TSTORMS requires data for Eastward and Northward velocities, vorticity, air temperature, and sea-level pressure at certain pressure levels or ranges. The input data must be stored in NetCDF files with dimensions named lon, lat, and time and all variables must be on the same grid. There can be only one variable per file and they should conform to the pre-defined variable names described below.

  • Eastward Velocity:

    • Eastward velocity in m s-1.

    • Can be at surface, in which case set use_sfc_wind to True, or at a pressure level of 850 hPa, in which case set use_sfc_wind to False.

    • Named u_ref or u850 in the NetCDF file depending on the value of use_sfc_wind.

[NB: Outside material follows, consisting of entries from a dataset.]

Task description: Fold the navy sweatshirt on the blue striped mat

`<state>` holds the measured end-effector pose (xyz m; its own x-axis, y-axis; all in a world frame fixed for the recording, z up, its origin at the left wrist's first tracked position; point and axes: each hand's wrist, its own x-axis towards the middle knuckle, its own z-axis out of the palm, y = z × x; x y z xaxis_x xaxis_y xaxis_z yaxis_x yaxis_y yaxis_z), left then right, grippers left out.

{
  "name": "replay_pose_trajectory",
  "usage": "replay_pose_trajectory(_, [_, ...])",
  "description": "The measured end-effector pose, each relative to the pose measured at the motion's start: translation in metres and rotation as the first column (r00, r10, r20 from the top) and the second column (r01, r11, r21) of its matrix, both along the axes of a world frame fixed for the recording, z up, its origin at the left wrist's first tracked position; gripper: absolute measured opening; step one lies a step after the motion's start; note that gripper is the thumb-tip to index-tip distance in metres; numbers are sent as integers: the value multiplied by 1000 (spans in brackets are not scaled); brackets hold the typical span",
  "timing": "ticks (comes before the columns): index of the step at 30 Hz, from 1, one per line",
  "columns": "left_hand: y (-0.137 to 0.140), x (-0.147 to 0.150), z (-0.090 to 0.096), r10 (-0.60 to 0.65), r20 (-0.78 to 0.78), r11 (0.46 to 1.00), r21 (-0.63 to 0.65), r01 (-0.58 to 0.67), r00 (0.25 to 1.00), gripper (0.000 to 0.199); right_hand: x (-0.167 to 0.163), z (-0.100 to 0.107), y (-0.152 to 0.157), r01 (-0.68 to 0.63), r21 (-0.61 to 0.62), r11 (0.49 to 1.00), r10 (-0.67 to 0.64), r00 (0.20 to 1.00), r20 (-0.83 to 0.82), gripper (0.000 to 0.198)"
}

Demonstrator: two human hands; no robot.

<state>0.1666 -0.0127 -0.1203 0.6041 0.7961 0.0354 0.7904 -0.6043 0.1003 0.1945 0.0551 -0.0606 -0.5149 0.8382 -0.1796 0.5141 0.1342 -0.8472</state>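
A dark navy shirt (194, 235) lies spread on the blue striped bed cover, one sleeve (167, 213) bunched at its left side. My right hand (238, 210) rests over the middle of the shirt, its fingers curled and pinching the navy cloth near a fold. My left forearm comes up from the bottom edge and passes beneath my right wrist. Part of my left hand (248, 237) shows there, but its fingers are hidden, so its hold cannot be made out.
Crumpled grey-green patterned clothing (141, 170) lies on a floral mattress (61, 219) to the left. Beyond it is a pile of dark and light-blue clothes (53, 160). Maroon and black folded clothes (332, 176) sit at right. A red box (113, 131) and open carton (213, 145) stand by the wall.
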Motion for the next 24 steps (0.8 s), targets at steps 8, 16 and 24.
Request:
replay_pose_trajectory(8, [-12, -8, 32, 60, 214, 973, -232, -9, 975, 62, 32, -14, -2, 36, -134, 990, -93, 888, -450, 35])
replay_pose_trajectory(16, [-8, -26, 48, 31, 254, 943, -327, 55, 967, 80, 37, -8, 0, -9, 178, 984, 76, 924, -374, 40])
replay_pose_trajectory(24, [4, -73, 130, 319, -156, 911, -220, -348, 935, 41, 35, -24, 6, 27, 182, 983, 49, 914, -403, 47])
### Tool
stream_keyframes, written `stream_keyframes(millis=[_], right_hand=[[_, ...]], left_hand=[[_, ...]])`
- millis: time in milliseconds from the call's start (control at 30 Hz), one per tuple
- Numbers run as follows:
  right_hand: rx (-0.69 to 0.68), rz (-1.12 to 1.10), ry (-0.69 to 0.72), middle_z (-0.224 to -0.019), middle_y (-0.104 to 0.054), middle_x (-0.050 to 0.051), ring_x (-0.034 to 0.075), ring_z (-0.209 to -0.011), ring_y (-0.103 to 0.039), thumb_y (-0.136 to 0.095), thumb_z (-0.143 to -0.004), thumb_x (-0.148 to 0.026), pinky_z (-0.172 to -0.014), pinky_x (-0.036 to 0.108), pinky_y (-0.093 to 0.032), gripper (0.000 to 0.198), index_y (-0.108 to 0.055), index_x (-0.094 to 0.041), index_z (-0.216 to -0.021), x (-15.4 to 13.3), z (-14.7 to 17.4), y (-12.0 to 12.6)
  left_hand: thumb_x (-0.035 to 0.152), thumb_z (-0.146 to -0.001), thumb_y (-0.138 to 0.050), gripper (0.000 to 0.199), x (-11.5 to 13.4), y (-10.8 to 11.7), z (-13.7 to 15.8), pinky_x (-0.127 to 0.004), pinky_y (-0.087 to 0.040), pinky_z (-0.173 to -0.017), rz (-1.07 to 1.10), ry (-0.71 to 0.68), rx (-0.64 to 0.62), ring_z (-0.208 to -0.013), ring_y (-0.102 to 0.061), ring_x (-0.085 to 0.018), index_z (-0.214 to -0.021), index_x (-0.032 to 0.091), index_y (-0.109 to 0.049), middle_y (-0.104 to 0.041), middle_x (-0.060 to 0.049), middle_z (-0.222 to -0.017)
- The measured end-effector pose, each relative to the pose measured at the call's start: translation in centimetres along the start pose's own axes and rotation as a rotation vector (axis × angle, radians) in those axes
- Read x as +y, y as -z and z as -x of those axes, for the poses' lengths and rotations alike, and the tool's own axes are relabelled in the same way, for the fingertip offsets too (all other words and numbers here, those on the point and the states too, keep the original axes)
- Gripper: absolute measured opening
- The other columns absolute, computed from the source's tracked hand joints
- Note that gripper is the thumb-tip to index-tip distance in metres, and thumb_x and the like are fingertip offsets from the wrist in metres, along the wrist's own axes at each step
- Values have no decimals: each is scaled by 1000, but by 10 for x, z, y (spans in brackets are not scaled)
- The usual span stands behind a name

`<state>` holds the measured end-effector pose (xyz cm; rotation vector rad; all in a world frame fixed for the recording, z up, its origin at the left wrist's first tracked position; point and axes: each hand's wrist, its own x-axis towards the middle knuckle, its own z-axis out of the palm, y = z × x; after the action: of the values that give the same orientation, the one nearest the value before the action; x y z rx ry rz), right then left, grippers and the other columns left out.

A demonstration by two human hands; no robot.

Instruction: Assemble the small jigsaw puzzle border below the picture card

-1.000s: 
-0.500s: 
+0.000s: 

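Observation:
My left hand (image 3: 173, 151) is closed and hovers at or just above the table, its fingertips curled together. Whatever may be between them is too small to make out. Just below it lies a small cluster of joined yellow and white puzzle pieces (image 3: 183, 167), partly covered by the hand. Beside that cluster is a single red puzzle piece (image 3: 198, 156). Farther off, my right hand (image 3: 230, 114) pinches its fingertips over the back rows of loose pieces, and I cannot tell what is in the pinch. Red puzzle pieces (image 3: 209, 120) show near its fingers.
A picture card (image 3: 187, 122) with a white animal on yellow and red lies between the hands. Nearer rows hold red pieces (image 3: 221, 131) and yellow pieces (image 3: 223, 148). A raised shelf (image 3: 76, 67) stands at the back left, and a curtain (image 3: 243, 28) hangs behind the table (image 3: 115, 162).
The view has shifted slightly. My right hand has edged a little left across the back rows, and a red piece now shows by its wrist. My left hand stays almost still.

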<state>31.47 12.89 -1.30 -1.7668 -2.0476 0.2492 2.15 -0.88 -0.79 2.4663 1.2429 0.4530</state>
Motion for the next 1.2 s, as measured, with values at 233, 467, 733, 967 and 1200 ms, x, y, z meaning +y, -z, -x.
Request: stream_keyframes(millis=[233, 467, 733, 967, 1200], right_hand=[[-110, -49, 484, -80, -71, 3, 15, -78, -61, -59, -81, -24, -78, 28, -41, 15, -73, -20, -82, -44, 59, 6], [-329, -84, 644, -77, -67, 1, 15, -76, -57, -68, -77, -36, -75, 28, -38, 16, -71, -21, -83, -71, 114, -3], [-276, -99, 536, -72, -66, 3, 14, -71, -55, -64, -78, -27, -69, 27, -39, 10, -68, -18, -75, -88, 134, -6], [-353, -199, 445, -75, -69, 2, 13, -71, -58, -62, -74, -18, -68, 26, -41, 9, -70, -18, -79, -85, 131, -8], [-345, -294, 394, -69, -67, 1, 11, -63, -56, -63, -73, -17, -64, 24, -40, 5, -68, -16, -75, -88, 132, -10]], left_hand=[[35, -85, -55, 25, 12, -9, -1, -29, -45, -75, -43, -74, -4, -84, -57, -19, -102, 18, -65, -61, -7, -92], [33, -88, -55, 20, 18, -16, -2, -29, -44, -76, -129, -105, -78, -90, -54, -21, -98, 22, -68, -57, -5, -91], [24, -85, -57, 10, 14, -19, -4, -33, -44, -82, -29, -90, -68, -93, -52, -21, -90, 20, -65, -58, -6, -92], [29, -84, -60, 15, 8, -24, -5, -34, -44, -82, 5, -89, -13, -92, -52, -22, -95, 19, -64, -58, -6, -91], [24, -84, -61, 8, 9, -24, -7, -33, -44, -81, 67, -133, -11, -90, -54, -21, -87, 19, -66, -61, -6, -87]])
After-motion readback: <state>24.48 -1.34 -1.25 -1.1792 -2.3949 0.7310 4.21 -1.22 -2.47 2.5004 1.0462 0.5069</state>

    • The filename is proviuded to TSTORMS through u_in_file.

  • Northward Velocity:

    • Northward velocity in m s-1.

    • Can be at surface, in which case set use_sfc_wind to True, or at a pressure level of 850 hPa, in which case set use_sfc_wind to False.

    • Named v_ref or v850 in the NetCDF file depending on the value of use_sfc_wind.

    • The filename is proviuded to TSTORMS through v_in_file.

  • Vorticity:

    • Vorticity in s-1.

    • Should be at a pressure level of 850 hPa.

    • Named vort850 in the NetCDF file.

    • The filename is proviuded to TSTORMS through vort_in_file.

  • Mean Temperature:

    • Mean air temperature in the warm core layer in degrees K.

    • Should be the mean air temperature over 500-200 hPa.

    • Named tm in the NetCDF file.

    • The filename is proviuded to TSTORMS through tm_in_file.

  • Sea-level Pressure:

    • Sea-level pressure in Pa .

    • Named slp in the NetCDF file.

    • The filename is proviuded to TSTORMS through slp_in_file.

To extract these variables from an input dataset and write to individual files with the requisite variable names, combine multiple files over times, or regrid variables to a consistent grid see Preprocessing Data.